Cultura

I am the Revolution, così tre donne guidano la rivoluzione in Afghanistan, Siria e Iraq

Il docufilm è diretto da Benedetta Argentieri, giornalista indipendente e reporter di guerra: "Quando mi chiedono com’è essere una donna al fronte non riesco a capire perché ci sia sempre una disparità nella narrazione tra una donna e un uomo che sceglie, consapevolmente, di andare in una zona di guerra, come purtroppo dimostrata il dibattito italiano su Silvia Romano, a cui dedico un pensiero"

di Sara Tirrito

A combattere con qualunque mezzo l’oppressione è Rojda Felat, 37 anni, leader delle Forze democratiche siriane (Sdf). Rojda ha guidato la coalizione di 60mila uomini e donne che nell’ottobre 2017 ha liberato Raqqa, la roccaforte dell’Isis. Appartenendo a una minoranza, ha sempre vissuto l’oppressione in modo molto profondo “Come curda, e soprattutto come donna – dice – non avevo alcun diritto”. Poi ha capito che le donne in guerra, ovunque nel mondo, sono le più oppresse e fin da bambina ha cominciato a sognare “che un giorno avremmo avuto una forza militare completamente femminile per difendere noi stesse in quanto donne e le persone, in generale”. Si è unita alla Women’s Protection Unit (Ypj) nel 2012 da combattente, a poco a poco ne ha preso il comando. La sua è vera lotta armata contro l’Isis per liberare non solo i curdi, ma anche gli armeni e i siriani che stanno subendo morte e devastazione.

La sua missione però va oltre il porre fine a questa guerra: “Vogliamo trasformare tutto quello che abbiamo iniziato in un ideale per le future generazioni. Nelle regioni che abbiamo liberato ci sono donne che lavorano nelle milizie, in politica e nelle commissioni civili. Sappiamo che il nostro compito non è finito”. Nell’esercito di Rojda, uomini e donne sono uguali e fanno la rivoluzione alla pari. Alle nuove leve insegnano che la parità di genere non è solo tra le mura domestiche ma nella società, che non deve vederle come deboli o vittime né incapaci. Quando una recluta si unisce, spiega Rojda, è sempre reticente per via di tutti i pregiudizi con cui è cresciuta, ma se – come avviene nel film – le chiedono perché ha deciso di arruolarsi lei risponde: “Per ripulire il nostro paese da tutto questo schifo, per riportare la vita a quel che era o anche meglio”.

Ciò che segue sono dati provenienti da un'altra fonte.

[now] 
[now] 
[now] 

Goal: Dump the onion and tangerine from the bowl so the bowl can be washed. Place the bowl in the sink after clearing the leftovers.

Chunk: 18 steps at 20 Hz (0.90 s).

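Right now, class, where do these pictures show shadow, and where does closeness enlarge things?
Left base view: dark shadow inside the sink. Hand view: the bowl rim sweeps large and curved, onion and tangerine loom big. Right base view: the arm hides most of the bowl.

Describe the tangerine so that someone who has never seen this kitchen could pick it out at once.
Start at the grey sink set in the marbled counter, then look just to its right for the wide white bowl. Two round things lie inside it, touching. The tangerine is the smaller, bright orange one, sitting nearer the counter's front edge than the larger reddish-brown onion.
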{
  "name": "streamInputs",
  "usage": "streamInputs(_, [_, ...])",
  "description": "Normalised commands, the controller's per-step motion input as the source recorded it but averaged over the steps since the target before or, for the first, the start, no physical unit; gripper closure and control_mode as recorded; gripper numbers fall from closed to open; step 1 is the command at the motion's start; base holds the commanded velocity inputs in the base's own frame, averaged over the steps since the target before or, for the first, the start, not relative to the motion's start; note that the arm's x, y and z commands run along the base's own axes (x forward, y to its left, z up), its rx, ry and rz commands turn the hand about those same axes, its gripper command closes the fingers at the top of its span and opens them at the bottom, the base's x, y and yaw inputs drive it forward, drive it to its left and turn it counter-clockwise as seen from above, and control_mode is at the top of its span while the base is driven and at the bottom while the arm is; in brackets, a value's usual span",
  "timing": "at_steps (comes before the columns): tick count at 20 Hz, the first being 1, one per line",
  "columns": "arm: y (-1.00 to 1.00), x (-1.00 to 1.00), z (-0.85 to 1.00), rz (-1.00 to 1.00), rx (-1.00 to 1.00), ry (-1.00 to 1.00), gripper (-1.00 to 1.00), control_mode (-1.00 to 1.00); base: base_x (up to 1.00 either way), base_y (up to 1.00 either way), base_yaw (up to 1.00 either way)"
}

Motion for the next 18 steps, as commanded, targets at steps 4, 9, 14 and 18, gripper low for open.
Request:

La terza donna raccontata da I am The Revolution è Selay Ghaffar, 35 anni, prima portavoce donna di Hambastagi – il Partito della solidarietà in Afghanistan. Selay vive sotto scorta, costantemente minacciata sia fisicamente che tramite e-mail e chiamate. Alle manifestazioni che organizza è sempre allerta, esplosioni, rapimenti e attacchi sono all’ordine del giorno contro la voce delle donne. “Quando vado all’estero, molti mi chiedono se non ho paura a vivere in Afghanistan – racconta nel docufilm – ma io so che se voglio rendere indipendente questo paese devo vivere qui”. Selay ha cominciato a militare a 12 anni, incoraggiata da un padre progressista. Nel suo sguardo c’è tutta la sofferenza di chi ha visto la distruzione totale, ma anche la fermezza di chi intende ricostruire a tutti i costi quelle macerie, imbracciando le armi come le donne curde se necessario. Nel suo partito, solo il 33% degli esponenti è donna e anche per questo la sua rivoluzione è politica, contro fondamentalismo e colonialismo. In Afghanistan si combatte per diritti di base: l’istruzione prima di tutto, lavoro, strade pulite, diritto alla persona. Conquiste elementari ma anche difficilissime, perché prevedono il rovesciamento di un assetto mentale ormai consolidato.